„So etwas wie einen selbstverständlichen theistischen Erfahrungshorizont scheint es nicht mehr zu geben“, schreibt der Theologe Dominikus Kraschl im Vorwort seiner Studie „Indirekte Gotteserfahrung“. Begründungsinstanzen wie Schrift, Tradition und Lehramt hätten für den Menschen der Spätmoderne an Autoriät verloren. Diese Lücke müsse durch eine vernunftbasierte Begründung des Gottesglaubens geschlossen werden, was Aufgabe der theologischen Erkenntnislehre sei.
Unter Berücksichtigung verschiedener bisheriger Antwortmodelle von Plotin über Kant bis Wittgenstein sieht Kraschl den Weg für eine vernunftbasierte Begründung des Glaubens im Erfahrungsbezug des Menschen: „Die Klärung des Verhältnisses von Glaubenserfahrung und Glaubenserkenntnis gehört deshalb zu den zentralen Aufgaben der wissenschaftlichen Glaubensverantwortung“. Dabei gehe es nicht allein darum, zu begründen, dass es eine transzendente und unendliche Existenz Gottes gibt, sondern auch dass Gott als eine unbedingt vertrauenswürdige transzendente Wirklichkeit in einem relevanten Erfahrungsbezug zum Menschen steht.

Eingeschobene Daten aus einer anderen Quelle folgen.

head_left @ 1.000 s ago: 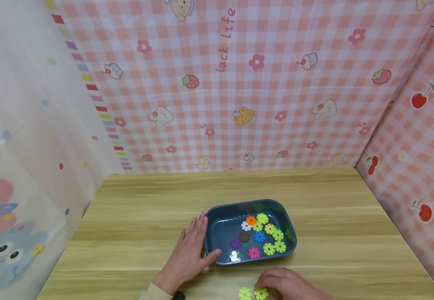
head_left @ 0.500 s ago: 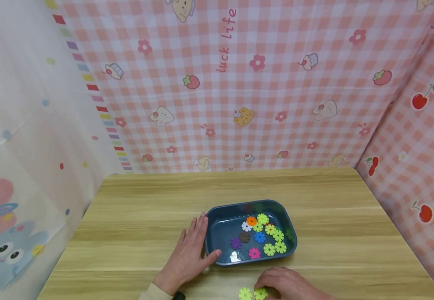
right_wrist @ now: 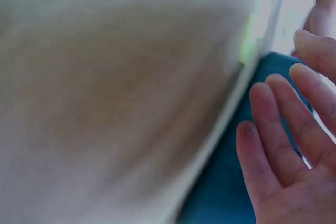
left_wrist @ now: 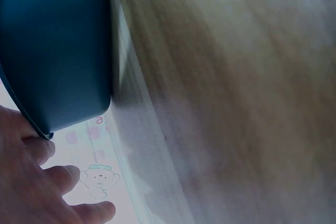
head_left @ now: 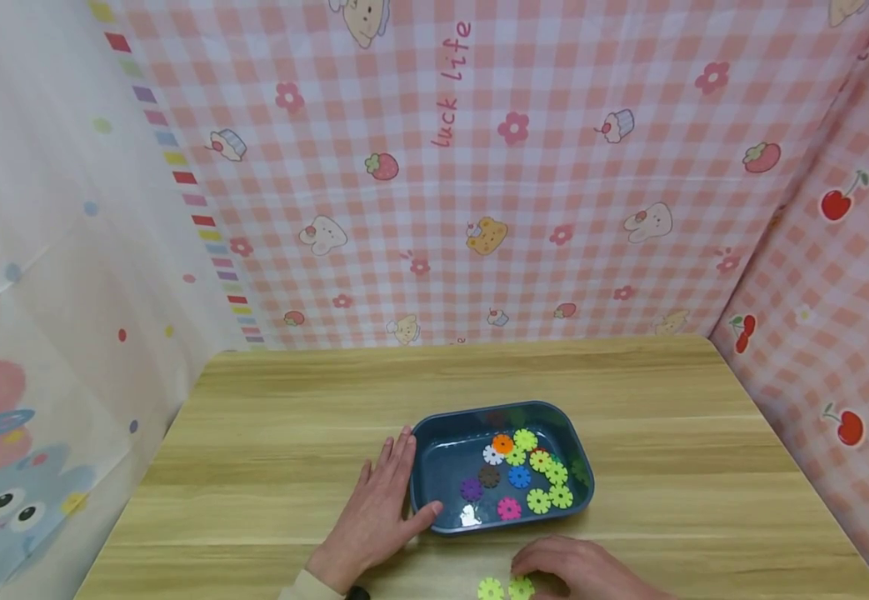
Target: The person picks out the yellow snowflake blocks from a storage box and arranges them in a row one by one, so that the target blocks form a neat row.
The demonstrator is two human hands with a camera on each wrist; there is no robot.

In Auseinandersetzung mit den erfahrungsorientierten Konzepten von Karl Rahner oder John Hick entwirft der Theologe Kraschl ein spezifisches Modell christlich-religiöser Erfahrung.
Ausgehend von einem unbedingten Vertrauen als Grundhaltung des christlichen Glaubens und der Annahme einer Selbstoffenbarung Gottes in der menschlichen Geschichte kommt Kraschl zu dem Schluss, dass es sich bei der indirekten Gotteserfahrung um ein „realsymbolisches Vermittlungsgeschehen“ handelt, das so einen Beitrag zur Gotteserkenntnis des Menschen leisten könne. „Der Glaube beinhaltet Annahmen darüber, wie die transzendente Glaubenswirklichkeit sich zu erfahren und zu erkennen gibt“. Dominikus Kraschl zeigt dies in seiner Studie an unterschiedlichen Beispielen ausführlich und nimmt dabei auch Bezug auf die zeitgenössischen Erkenntnis- und Wissenschaftstheorien. Das Buch „Indirekte Gotteserfahrung“ wird dadurch zu einer voraussetzungsreichen Lektüre, die an der Schnittstelle von Erfahrung und Erkenntis einen wertvollen Beitrag zur theologischen Erkenntnislehre leistet.